There are occasional unexpected moments – Pyramid struts along to a glam shuffle, there’s a scratchy guitar loop to open the album, and a truly odd guitar solo that sounds like Billy Corgan with the effects pedals turned off – but none of these tracks would have been a sore thumb on Tourist History.
But despite this familiarity, there should be no underestimating Trimble’s songwriting gift – the organic, hype-free growth of Two Door’s popularity a testament to his ability to connect with afficionados of simple indie pleasures. It’s best showcased in Sun, both the best tune and most distinctive track, with a funk-Foals groove underpinning a joyous, brassy, juicy peach of a chorus. Lead-off single Sleep Alone ups the pace with a soaring refrain, although there’s a suspicion that the introduction was written with the sole purpose of making a festival crowd clap along.

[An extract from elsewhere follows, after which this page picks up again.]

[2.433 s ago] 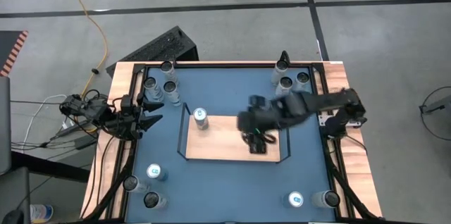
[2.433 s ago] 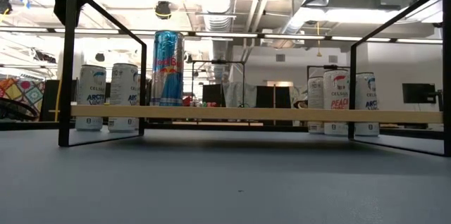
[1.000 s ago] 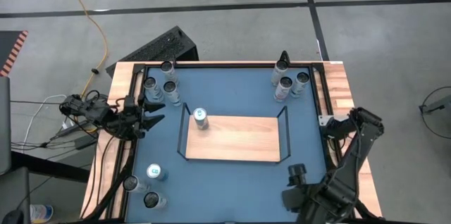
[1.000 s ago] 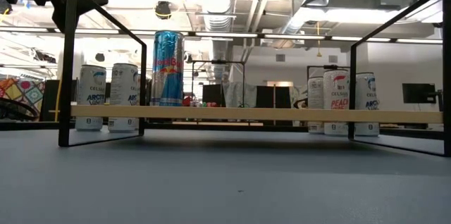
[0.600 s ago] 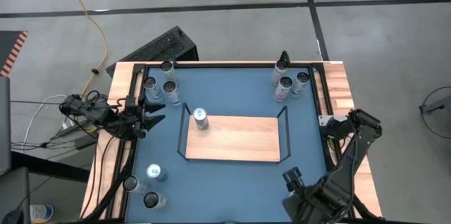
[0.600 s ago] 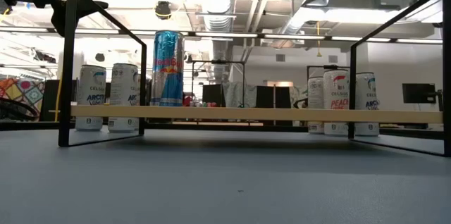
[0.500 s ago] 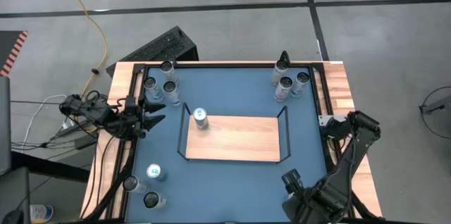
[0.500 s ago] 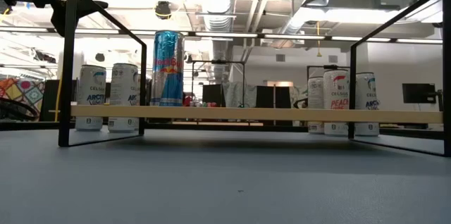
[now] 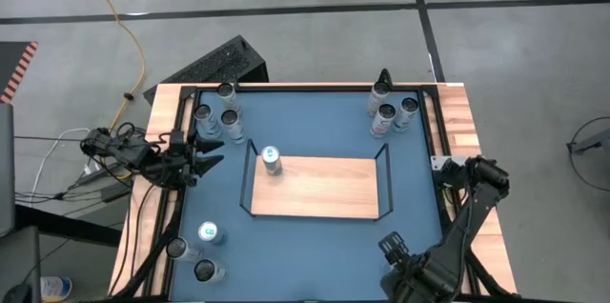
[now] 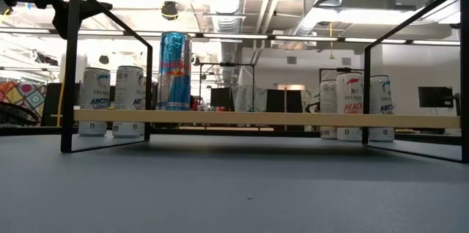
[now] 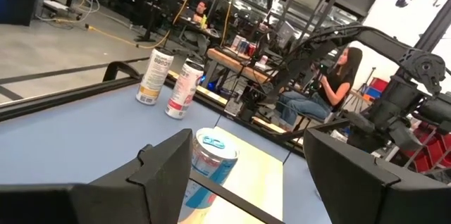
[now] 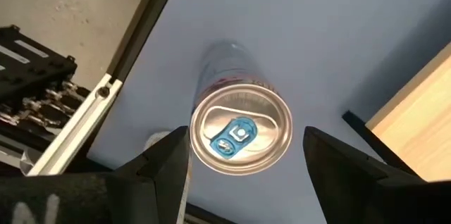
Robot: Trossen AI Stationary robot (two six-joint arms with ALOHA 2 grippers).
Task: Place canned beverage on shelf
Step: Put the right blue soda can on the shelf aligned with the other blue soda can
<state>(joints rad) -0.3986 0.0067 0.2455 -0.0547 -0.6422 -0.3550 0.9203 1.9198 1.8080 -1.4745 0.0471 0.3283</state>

The contributions of the other permanent members should be credited, too. In places, the supple and imaginative bass playing is the only thing that separates this album from average, Boy Kill Boy territory. And it’s the squalling guitar lines that define a song like Wake Up as much as the somewhat fey vocals – a trait which brings Editors to mind (the start of Handshake bears a distinct resemblance to Papillon, too).
But for all its strengths, it’s ultimately a rather dissatisfying listen. With only one true standout track, a handful of fillers, and little innovation or progress, it reeks of diminishing returns from start to finish. Perhaps in 2025, on some reunion tour, these songs will be greeted as old friends. But Two Door Cinema Club have the potential to be so much more than that. It’s time to take a few risks.